Valentin Shkolny came to Australia and worked privately as a professional photographer, and in 2002 he published a photographic book of his works titled “Juxtapositions: an Intimate Portrait of Sydney” (Longueville Books). Lilia and Valentin Varetsa were able to receive commissions for illustrating children’s books. Other newly arrived artists also had successful exhibitions and were able to be recognised for their distinctive talents.

Due to the individual efforts of Peter Kravchenko, cultural exchanges began between many professional artists from Ukraine and Australia. Many years of establishing cultural ties culminated in the coming to Australia of Ivan Marchuk in 1989. Although he was famous in Soviet Ukraine, his invitation to stay in Sydney became the starting point for his international recognition. Another cultural tie resulted in artist-sculptor Anatoly Valiyev visiting Australia in 1992 and presenting the Ukrainian community in Australia with a bronze monument to Taras Shevchenko, which was sponsored by the Kiev City Council.

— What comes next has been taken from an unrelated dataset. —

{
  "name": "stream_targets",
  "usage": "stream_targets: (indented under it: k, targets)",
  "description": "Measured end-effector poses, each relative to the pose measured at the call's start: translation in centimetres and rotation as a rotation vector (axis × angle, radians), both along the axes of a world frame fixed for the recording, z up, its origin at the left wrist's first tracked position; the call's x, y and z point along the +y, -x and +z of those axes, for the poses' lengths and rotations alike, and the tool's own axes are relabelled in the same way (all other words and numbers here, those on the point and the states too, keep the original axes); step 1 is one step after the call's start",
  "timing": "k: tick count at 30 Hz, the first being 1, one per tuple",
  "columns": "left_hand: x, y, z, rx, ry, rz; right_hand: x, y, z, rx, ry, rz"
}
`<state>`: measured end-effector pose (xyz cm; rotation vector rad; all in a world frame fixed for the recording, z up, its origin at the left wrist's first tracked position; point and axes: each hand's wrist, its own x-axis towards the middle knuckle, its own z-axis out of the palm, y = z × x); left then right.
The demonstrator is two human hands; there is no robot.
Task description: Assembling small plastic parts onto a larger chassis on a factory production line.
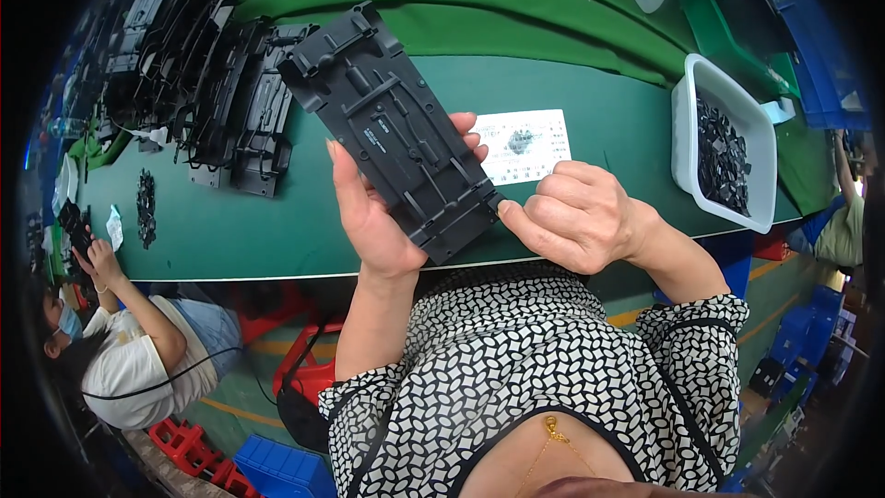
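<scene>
My left hand (376, 219) grips a long black plastic chassis plate (392, 134), thumb along its left edge and fingertips showing past its right edge. The plate is tilted over the table, its moulded ribs, bars and shaft shapes facing up. My right hand (573, 219) is closed, fingers curled, with the thumb tip against the plate's lower right corner. Whatever it pinches there is hidden or too small to make out. Behind the plate, a white printed sheet (544, 143) lies on the table.
Several black chassis plates (253, 129) are stacked at the left of the green table (313, 240). A small pile of black parts (146, 207) lies beside them. A white bin (684, 143) of small black parts stands at right. Another person (152, 350) works at far left.
</scene>
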<state>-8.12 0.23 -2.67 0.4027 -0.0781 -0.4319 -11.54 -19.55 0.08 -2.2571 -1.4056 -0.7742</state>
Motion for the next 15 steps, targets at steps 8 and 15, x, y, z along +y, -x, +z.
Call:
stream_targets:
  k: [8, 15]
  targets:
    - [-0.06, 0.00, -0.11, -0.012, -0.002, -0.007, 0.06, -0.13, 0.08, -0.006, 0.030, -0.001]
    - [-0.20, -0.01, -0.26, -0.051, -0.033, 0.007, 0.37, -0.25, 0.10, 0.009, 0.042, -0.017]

This new energy and interest in Ukrainian art was able to re-activate the Society and in 1999 an exhibition was held in Lidcombe (79 paintings), and another one in 2000 at Parramatta titled “Ukrainian Poem”. In 2000, through the efforts of Peter Kravchenko, SUOMA (NSW) held another exhibition titled “Spirit from Ukraina” at the Parramatta Heritage Centre. This exhibition featured work of artists from Ukraine: Volodymyr Harbuz, Nina Sayenko, Olexander Sayenko, Lesya Sayenko-Maydanets, and Halyna Sevruk.

In 2000, and again in 2003, SUOMA (NSW) invited the artist Volodymyr Voronyuk, who had solo exhibitions in Sydney and Melbourne. In 2001 SUOMA (NSW) organized an exhibition titled “Our Ukraine” in the Ukrainian Hall at the Palace of Culture in Kiev, Ukraine which featured works by some of its artists.

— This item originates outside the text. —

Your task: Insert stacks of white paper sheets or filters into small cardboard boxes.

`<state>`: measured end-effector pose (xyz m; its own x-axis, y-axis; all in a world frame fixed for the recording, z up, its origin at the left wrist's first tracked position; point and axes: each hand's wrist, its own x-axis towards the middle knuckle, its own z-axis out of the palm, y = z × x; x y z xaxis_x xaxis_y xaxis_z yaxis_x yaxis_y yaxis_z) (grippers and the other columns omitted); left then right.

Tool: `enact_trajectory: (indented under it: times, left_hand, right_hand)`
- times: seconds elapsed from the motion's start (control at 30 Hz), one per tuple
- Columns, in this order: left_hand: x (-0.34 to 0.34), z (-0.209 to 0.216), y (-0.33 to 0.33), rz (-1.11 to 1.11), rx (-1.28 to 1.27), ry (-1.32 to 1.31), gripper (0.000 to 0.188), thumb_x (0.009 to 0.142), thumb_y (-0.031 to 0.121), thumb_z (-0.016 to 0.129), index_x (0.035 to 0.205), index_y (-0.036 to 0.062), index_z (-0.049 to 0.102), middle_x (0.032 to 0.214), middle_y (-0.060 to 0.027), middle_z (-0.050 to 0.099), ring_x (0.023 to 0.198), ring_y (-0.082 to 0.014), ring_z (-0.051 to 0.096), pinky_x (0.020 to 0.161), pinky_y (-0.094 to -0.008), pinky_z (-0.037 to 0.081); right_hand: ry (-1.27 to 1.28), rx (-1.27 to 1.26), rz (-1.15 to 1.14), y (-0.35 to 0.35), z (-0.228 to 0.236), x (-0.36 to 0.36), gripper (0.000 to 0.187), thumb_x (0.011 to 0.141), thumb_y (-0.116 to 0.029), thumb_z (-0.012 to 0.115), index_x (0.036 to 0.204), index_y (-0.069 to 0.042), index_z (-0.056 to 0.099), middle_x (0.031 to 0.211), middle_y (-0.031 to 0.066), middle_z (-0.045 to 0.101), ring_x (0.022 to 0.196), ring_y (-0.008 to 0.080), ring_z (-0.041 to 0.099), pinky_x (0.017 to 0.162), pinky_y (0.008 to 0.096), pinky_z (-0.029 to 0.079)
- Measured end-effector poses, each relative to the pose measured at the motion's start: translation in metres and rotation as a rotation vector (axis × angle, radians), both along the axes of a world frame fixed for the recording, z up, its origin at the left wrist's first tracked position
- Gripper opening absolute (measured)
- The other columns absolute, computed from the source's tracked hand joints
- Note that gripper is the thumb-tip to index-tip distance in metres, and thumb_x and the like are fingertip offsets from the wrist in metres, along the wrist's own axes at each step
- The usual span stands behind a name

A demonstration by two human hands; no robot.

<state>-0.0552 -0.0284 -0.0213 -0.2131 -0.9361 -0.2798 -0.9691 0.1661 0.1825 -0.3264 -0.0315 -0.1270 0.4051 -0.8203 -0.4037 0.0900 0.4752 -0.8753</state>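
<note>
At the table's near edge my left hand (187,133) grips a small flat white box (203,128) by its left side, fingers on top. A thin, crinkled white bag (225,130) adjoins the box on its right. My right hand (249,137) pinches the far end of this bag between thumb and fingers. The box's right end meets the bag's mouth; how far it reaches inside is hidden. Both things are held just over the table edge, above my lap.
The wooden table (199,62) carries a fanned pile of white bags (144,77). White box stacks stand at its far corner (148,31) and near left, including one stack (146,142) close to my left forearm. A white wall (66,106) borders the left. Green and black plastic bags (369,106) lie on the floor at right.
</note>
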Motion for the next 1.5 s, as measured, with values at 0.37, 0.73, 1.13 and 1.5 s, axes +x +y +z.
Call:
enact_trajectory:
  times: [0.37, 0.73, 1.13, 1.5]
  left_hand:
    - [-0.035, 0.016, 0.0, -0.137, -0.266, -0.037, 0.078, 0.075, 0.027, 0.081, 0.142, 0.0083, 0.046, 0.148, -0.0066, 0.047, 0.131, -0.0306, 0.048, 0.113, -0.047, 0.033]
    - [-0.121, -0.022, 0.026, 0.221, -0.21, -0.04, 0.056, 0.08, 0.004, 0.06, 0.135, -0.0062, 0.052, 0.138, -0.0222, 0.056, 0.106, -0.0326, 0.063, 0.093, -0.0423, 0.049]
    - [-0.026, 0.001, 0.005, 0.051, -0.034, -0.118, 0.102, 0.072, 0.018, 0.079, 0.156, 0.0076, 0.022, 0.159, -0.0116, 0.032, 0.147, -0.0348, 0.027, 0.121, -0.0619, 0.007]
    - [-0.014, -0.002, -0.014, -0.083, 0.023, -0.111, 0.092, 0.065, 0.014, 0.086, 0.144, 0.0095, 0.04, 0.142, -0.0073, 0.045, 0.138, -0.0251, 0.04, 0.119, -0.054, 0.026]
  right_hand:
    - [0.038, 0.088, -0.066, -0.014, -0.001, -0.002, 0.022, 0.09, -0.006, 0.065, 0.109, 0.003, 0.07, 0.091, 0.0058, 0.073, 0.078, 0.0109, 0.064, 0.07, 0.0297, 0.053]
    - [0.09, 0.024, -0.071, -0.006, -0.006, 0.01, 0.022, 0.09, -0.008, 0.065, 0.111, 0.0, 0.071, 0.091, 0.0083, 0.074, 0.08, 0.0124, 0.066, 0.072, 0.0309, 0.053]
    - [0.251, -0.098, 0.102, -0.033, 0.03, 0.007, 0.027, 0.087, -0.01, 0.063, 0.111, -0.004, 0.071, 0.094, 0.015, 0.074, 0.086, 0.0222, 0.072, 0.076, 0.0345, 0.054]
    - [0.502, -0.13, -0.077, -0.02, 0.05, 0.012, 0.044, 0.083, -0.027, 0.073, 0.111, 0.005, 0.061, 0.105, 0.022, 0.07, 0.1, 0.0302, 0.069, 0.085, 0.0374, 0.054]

A notable event was the posthumous commemorative exhibition of Stefan Chwyla’s paintings in April 2007 in Lidcombe. These works were bequeathed by Stefan to the Museum of Cultural Heritage in Kiev, and in the following month were taken by Peter and Paul Kravchenko to Ukraine for a final commemorative exhibition in Kiev, and handover to the Museum.

In 2008 artists from SUOMA (NSW) helped organize the Holodomor (Ukrainian Artificial Famine of 1932–33) commemorative concert and display in Lidcombe.

In 2008 a new constitution was adopted by the Society, and SUOMA (NSW) was renamed SUMA (NSW) (In Ukrainian: Спілка Українських Мистців Австралії (НПВ)) — the reference to ‘visual’ art in the Ukrainian title was removed, so as not to limit members who practiced traditional artisan crafts. This also reflected the new direction of the organisation — allowing membership to anyone who had an interest in Ukrainian culture and art.

Bibliography

  • “The Free Thought” and the Ukrainian Studies Foundation of Australia Ltd (1994), Almanac of Ukrainian Life in Australia (in Ukrainian). Sydney. ISBN 0-908168-04-7
  • Shevchenko Scientific Society Inc. USA and the National Academy of Sciences of Ukraine (1995) Encyclopedia of Ukrainian Diaspora, Vol. 4 (Australia-Asia-Africa), (In Ukrainian) Kiev-New York-Chicago-Melbourne. ISBN 5-7702-1069-9
  • “The Free Thought” and the Ukrainian Heritage Society in Australia (2001), Ukrainians in Australia: an Encyclopedic Guide, (in Ukrainian) Sydney. ІSBN 0-908168-11-X
  • IPREZ (2001), Artists of Ukraine, Issue 2, IPREZ, Kiev. ISBN 966-95504-0-8
  • Individual articles in The Free Thought, a Ukrainian-language weekly newspaper issued in Sydney.